(Records from a dataset)
---+---

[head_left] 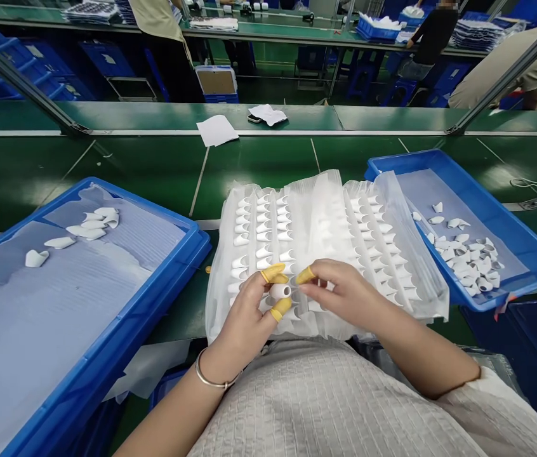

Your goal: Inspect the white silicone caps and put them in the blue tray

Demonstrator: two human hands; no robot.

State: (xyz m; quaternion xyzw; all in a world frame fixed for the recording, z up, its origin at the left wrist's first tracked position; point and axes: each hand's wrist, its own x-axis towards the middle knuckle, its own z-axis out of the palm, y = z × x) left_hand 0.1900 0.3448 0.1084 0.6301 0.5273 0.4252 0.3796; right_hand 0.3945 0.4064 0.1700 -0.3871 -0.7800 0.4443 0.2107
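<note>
White plastic cap (280, 291) pinched by left hand (249, 317) (right hand (339, 293) beside).

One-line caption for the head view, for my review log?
Left hand pinches a white cap over a clear tray of caps, right hand beside it, between two blue bins.

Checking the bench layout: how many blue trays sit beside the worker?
2. One blue tray lies at the left with a few white pieces; another blue tray sits at the right holding a heap. Other blue bins farther back are not counted.

white paper sheets (216, 130), phone (254, 119), distant workers
</note>
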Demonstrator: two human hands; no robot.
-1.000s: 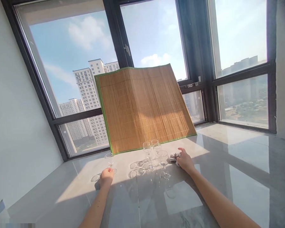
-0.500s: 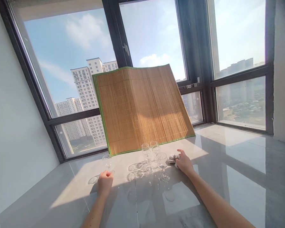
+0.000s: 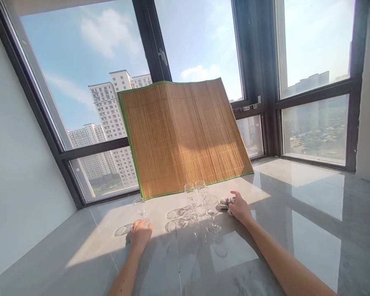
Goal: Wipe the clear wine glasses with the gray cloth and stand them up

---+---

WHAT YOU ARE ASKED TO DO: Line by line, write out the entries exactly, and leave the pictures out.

SOLUTION TO THE EXERCISE:
[head_left] 

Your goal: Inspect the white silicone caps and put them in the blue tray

Demonstrator: two human hands; no robot.

State: (xyz m; quaternion xyzw; all in a world frame fixed for the recording, z up, its origin at the left wrist's first tracked position; point and axes: each hand's wrist, its own x-axis towards the middle knuckle, its own z-axis out of the palm, y = z × x) left_hand 0.1900 0.3448 0.1084 0.6301 0.5273 0.4252 0.3796; right_hand 0.3945 0.4064 0.1700 -0.3871 -0.7800 0.4443 0.2107
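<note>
White plastic cap (280, 291) pinched by left hand (249, 317) (right hand (339, 293) beside).

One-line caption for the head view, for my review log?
Left hand pinches a white cap over a clear tray of caps, right hand beside it, between two blue bins.

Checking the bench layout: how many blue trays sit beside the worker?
2. One blue tray lies at the left with a few white pieces; another blue tray sits at the right holding a heap. Other blue bins farther back are not counted.

white paper sheets (216, 130), phone (254, 119), distant workers
</note>
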Demonstrator: two human hands; no robot.
-1.000s: 
-0.500s: 
+0.000s: 
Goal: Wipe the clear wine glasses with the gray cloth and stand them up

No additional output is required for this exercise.